My answer was something along the lines of “sort of, possibly, probably no…”. It is not the kind of question that we historians are necessarily very good at answering, involving as it does the counter-factual world in which no such Act was ever passed by the British parliament. Still, it’s an interesting idea to play around with.
All the things that first came to my mind were the reasons why it didn’t make the blindest bit of difference. For a start, it was not the only potential reward available for whoever should come up with a viable longitude solution. As well as the earlier Spanish reward system, the Dutch version was still on-going, as were prizes on offer from the French Académie des Sciences. Had there not been the 1714 Act in Britain there might have been another one or initiatives organised through private individuals or institutions like the Royal Society.
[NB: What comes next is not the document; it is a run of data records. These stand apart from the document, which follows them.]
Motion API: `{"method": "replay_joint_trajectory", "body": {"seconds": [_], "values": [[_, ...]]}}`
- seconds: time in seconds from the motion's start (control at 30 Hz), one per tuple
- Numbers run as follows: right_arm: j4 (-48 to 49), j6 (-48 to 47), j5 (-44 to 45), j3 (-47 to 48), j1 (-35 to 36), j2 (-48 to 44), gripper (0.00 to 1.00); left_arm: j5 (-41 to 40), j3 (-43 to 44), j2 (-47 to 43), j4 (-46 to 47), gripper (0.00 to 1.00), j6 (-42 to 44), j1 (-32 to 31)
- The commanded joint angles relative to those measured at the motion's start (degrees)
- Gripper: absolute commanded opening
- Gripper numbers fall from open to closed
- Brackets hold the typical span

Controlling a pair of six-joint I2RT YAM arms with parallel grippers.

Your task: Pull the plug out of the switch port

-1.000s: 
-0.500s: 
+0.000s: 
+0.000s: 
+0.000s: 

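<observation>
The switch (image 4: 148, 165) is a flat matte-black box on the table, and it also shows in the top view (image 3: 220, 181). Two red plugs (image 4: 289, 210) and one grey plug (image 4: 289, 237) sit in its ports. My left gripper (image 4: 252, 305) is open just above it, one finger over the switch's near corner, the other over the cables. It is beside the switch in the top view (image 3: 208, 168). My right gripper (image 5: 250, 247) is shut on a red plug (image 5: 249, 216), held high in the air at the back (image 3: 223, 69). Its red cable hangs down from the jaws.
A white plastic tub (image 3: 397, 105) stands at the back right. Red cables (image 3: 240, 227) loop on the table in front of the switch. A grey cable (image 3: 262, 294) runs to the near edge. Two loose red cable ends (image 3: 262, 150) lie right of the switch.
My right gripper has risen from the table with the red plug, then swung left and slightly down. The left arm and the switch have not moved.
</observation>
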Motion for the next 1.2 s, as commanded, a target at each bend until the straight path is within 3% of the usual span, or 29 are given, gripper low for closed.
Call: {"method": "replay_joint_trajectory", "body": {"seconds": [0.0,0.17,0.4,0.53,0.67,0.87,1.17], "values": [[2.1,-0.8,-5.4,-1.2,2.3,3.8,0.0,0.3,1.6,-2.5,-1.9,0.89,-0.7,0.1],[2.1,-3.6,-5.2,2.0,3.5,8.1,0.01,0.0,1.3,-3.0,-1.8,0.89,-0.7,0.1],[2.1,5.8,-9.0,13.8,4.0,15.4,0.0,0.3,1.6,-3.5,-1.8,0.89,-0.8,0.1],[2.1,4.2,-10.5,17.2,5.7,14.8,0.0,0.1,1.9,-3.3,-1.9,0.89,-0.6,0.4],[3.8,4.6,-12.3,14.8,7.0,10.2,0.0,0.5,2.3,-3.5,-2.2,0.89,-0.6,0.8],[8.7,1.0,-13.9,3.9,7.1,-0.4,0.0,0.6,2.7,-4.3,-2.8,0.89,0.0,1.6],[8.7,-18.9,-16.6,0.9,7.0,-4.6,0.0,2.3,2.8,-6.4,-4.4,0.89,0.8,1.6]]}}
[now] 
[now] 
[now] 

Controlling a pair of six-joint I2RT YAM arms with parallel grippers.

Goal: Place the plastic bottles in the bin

Even without these schemes, plausible navigation-related ideas were always a potential means of gaining patronage and, if successful, could lead to honours, rewards, customers and a viable business. While the Longitude Act held out the possibility of a very large reward, it was certainly not the only or – for most people – the most likely way to make new ideas around longitude pay.
The question of “speed” is an interesting one. It is impossible to predict how long new ideas should take to develop, but when we consider that it is two decades before the Commissioners of Longitude met as a group, and another three before serious money was dispensed, it doesn’t sound particularly speedy. The 1714 Act had looked for a “practicable and useful” solution for the public, but there wasn’t anything widely available until a century later.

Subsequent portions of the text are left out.